DATA BLOCK
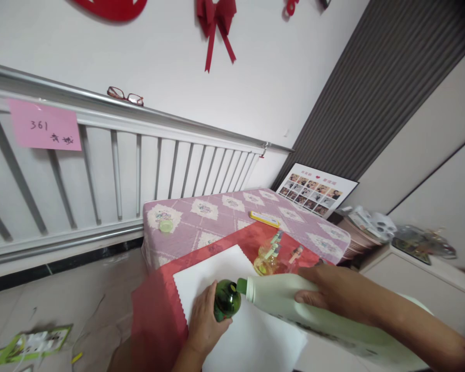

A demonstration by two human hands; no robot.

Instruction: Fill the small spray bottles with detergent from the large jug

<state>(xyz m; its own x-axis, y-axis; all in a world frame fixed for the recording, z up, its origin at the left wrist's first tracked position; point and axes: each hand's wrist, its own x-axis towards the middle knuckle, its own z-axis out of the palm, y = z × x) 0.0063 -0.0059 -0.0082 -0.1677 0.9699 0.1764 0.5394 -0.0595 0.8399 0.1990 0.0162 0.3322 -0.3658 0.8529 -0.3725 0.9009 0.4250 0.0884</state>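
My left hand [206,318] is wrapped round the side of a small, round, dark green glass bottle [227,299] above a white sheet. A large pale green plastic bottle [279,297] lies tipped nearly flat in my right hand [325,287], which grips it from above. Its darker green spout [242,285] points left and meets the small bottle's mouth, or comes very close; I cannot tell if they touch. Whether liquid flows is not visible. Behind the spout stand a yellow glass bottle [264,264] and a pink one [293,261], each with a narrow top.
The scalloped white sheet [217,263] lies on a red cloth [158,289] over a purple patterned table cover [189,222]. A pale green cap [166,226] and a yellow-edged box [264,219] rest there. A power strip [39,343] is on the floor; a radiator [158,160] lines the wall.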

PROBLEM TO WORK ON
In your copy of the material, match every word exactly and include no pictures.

RESULT OF THIS EXERCISE
A demonstration by two human hands; no robot.

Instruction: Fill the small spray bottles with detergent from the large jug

<state>(xyz m; its own x-axis, y-axis; all in a world frame fixed for the recording, z up, its origin at the left wrist's first tracked position; point and axes: each hand's wrist, its own x-axis towards the middle knuckle, its own z-axis out of the palm, y = z × x) 0.0063 -0.0059 -0.0082 -0.1677 0.9699 0.1764 0.5394 -0.0595 0.8399 0.1990 0.0162 0.3322 -0.3658 0.8529 -0.3725 0.9009 0.4250 0.0884</state>
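My left hand [206,318] is wrapped round the side of a small, round, dark green glass bottle [227,299] above a white sheet. A large pale green plastic bottle [279,297] lies tipped nearly flat in my right hand [325,287], which grips it from above. Its darker green spout [242,285] points left and meets the small bottle's mouth, or comes very close; I cannot tell if they touch. Whether liquid flows is not visible. Behind the spout stand a yellow glass bottle [264,264] and a pink one [293,261], each with a narrow top.
The scalloped white sheet [217,263] lies on a red cloth [158,289] over a purple patterned table cover [189,222]. A pale green cap [166,226] and a yellow-edged box [264,219] rest there. A power strip [39,343] is on the floor; a radiator [158,160] lines the wall.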

The complete answer has now been given.